With 1.1.2 I receive ExitCode 1 for invalid seeds with parameter --failOnFailedSeed Great!
Only thing I am not sure is --failOnInvalidStatus alone ( not combined with failOnFailedSeed) Case URL does not exist: ExitCode: 0 - every non existing URL was visited Case 500 Response: ExitCode: 0 - every Seed visited Case 404 Response: Exit Code: 0 - every Seed visited All 3 cases the seed result was failed (for all given seeds) but Docker Exit Code was 0 But when I look into the docs it seems, like combination with other parameter is needed to force exit Code other then 0 so I tried combine it with --failOnFailedLimit 1 which was not working for me Opened #575
Hi @gitreich, glad to hear this is working with --failOnFailedSeed
now!
For the other behavior you're describing, I think that may be as expected.
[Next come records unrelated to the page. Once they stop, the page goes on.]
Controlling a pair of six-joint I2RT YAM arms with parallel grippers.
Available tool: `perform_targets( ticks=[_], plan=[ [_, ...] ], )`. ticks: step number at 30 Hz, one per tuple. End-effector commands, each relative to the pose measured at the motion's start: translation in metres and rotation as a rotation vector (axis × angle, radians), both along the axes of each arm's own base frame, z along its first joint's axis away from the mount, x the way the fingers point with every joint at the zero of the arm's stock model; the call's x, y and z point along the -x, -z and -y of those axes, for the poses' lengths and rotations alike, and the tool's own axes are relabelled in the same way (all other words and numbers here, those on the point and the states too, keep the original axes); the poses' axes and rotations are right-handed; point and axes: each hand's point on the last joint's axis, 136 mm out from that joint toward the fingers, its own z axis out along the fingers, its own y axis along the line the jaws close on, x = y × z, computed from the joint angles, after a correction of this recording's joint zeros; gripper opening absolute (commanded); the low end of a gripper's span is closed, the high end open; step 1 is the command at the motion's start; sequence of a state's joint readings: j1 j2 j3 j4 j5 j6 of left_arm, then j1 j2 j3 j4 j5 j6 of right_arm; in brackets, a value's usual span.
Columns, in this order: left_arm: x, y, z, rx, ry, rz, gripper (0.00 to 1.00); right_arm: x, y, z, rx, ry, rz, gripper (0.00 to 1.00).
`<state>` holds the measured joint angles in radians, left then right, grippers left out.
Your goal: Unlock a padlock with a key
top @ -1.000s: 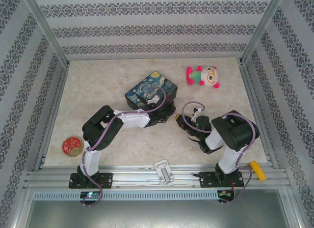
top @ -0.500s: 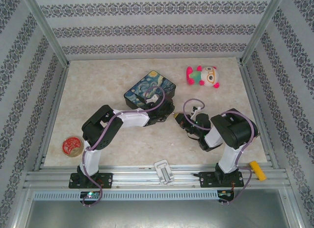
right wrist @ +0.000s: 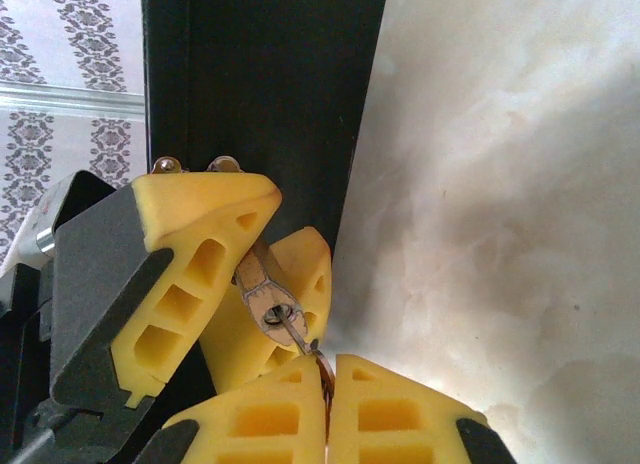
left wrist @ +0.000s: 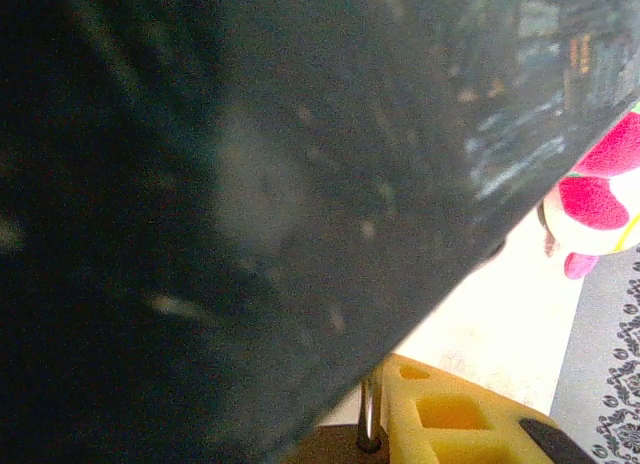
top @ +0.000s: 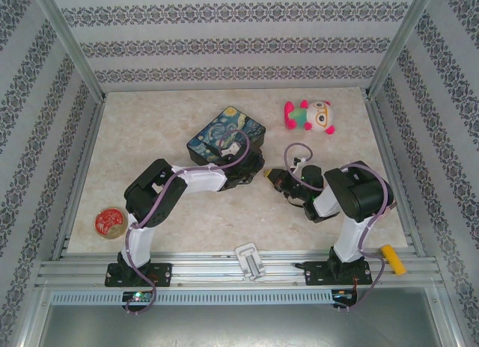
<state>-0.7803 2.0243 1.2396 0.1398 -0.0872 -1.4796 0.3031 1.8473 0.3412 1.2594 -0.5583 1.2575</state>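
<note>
The padlock point(right wrist: 262, 294) is held just off the near-right corner of the painted tin point(top: 227, 134), pinched between the 2 yellow pads of the left gripper point(right wrist: 268, 252), keyhole end turned toward the other arm. The key point(right wrist: 297, 336) is clamped by its bow between the tightly pressed pads of the right gripper point(right wrist: 328, 389), and its thin blade is seen reaching to the keyhole.

Of the task, pickup of both parts and alignment are judged done. Insertion looks begun or complete (how deep the blade sits cannot be told). The turn and the release of the shackle point(left wrist: 370, 416) appear to be left; whether the shackle is sprung cannot be told.

As for room, the dark side wall of the tin stands just beside both grippers, so any twist is best kept away from that wall. Toward the near side and right of the tin, bare table point(top: 187, 220) is left open for drawing back. The plush toy point(top: 308, 115) lies well apart, beyond the tin's right side
</note>
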Motion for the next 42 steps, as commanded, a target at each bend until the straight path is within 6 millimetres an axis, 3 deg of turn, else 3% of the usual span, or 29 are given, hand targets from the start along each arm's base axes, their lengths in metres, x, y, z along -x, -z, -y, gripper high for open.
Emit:
perform_targets(
  ticks=[1, 14, 23, 30, 42],
  plan=[
    [0.043, 0.019, 0.037, 0.112, 0.136, -0.148, 0.15, -0.017, -0.044, -0.016, -0.093, -0.063, 0.13, 0.0],
    [0.045, 0.019, 0.04, 0.119, 0.155, -0.153, 0.15, -0.023, -0.067, -0.029, -0.078, -0.202, 0.274, 0.0],
    [0.049, 0.02, 0.043, 0.112, 0.178, -0.158, 0.14, -0.038, -0.065, -0.019, -0.124, -0.132, 0.215, 0.0],
    [0.05, 0.018, 0.044, 0.116, 0.188, -0.156, 0.14, -0.034, -0.091, -0.029, -0.141, -0.259, 0.29, 0.06],
    [0.052, 0.013, 0.052, 0.133, 0.23, -0.15, 0.13, -0.032, -0.084, -0.018, -0.108, -0.354, 0.352, 0.08]
  ],
)
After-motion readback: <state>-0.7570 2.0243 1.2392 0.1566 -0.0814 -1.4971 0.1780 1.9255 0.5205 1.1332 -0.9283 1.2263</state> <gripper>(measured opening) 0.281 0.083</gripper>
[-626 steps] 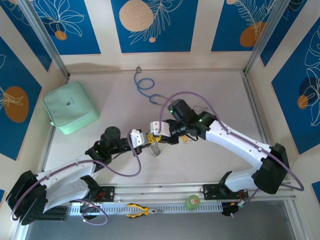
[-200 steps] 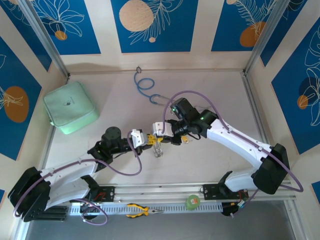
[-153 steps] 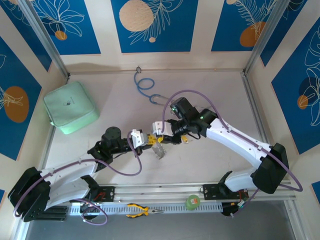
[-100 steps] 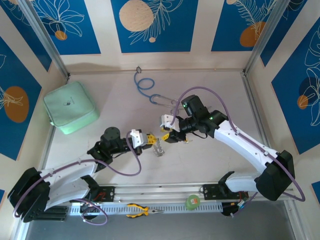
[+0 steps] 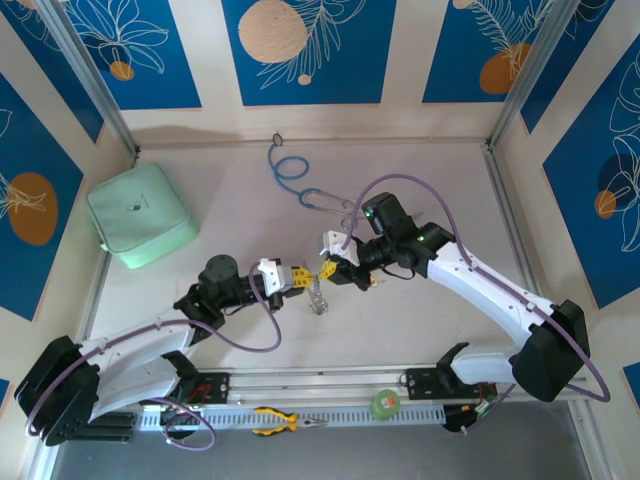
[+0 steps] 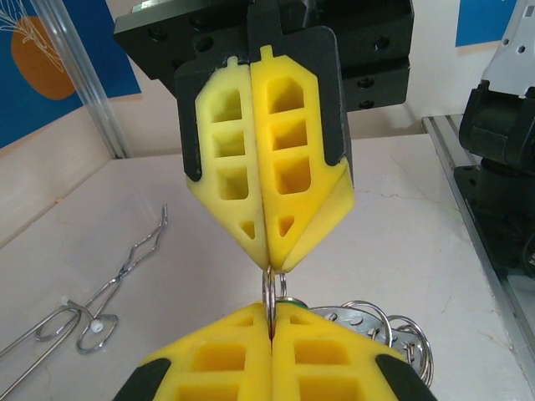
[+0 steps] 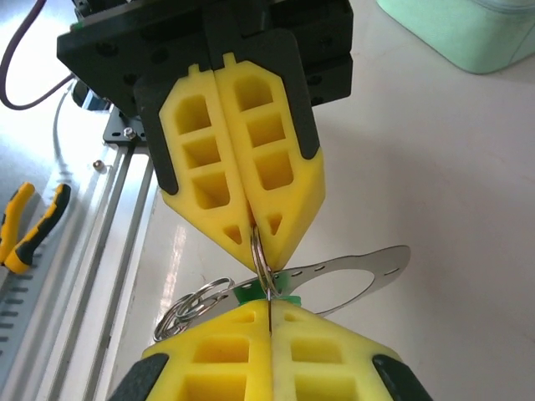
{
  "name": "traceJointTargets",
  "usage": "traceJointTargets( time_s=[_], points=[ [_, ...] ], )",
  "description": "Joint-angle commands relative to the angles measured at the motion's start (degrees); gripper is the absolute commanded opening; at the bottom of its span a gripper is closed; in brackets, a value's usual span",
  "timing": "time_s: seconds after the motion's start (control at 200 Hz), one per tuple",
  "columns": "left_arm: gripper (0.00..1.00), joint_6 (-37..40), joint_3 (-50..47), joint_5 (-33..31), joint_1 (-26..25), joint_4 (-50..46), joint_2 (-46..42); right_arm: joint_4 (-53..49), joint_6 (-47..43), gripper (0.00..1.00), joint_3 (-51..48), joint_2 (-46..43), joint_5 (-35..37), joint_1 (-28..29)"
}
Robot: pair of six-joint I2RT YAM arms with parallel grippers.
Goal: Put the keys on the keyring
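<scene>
Junction of left gripper (image 5: 291,278) and right gripper (image 5: 334,270), top external view, with the keyring (image 5: 318,300) hanging just beneath it. Left wrist view: both pairs of yellow fingers are pressed together on 1 small split ring (image 6: 269,288), which stands upright between the 2 tips. Right wrist view: the green-headed key (image 7: 266,293) sits at the ring's lower end, just beside the keyring's silvery loop, so the step probably calls for 2 firm pinches and a slow, slight counter-twist that keeps the loop from swinging.
</scene>
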Motion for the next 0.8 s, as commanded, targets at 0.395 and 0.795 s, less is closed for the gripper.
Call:
traceJointTargets(
  time_s=[0.395, 0.795],
  points=[
    [0.0, -2.8, -0.8, 3.6, -0.2, 6.1, -0.6, 3.0, 3.6, 0.25, 0.7, 4.9, -1.8, 0.1],
    [0.0, -5.0, -1.5, 3.0, -0.1, 9.3, -0.6, 8.5, 7.2, 0.4, -7.4, -3.3, -7.0, -4.4]
  ],
)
In the 1.x releases, if --failOnInvalidStatus
is not set, the crawler doesn't consider 4xx/5xx responses failures, so they wouldn't trigger --failOnFailedLimit
. And without --failOnFailedSeed
, we allow seeds to fail/be non-existent as long as at least one of them resolves to something (even if it's a 404 page).
This is a change from 0.x but allows us to be more flexible and precise with what behavior is expected.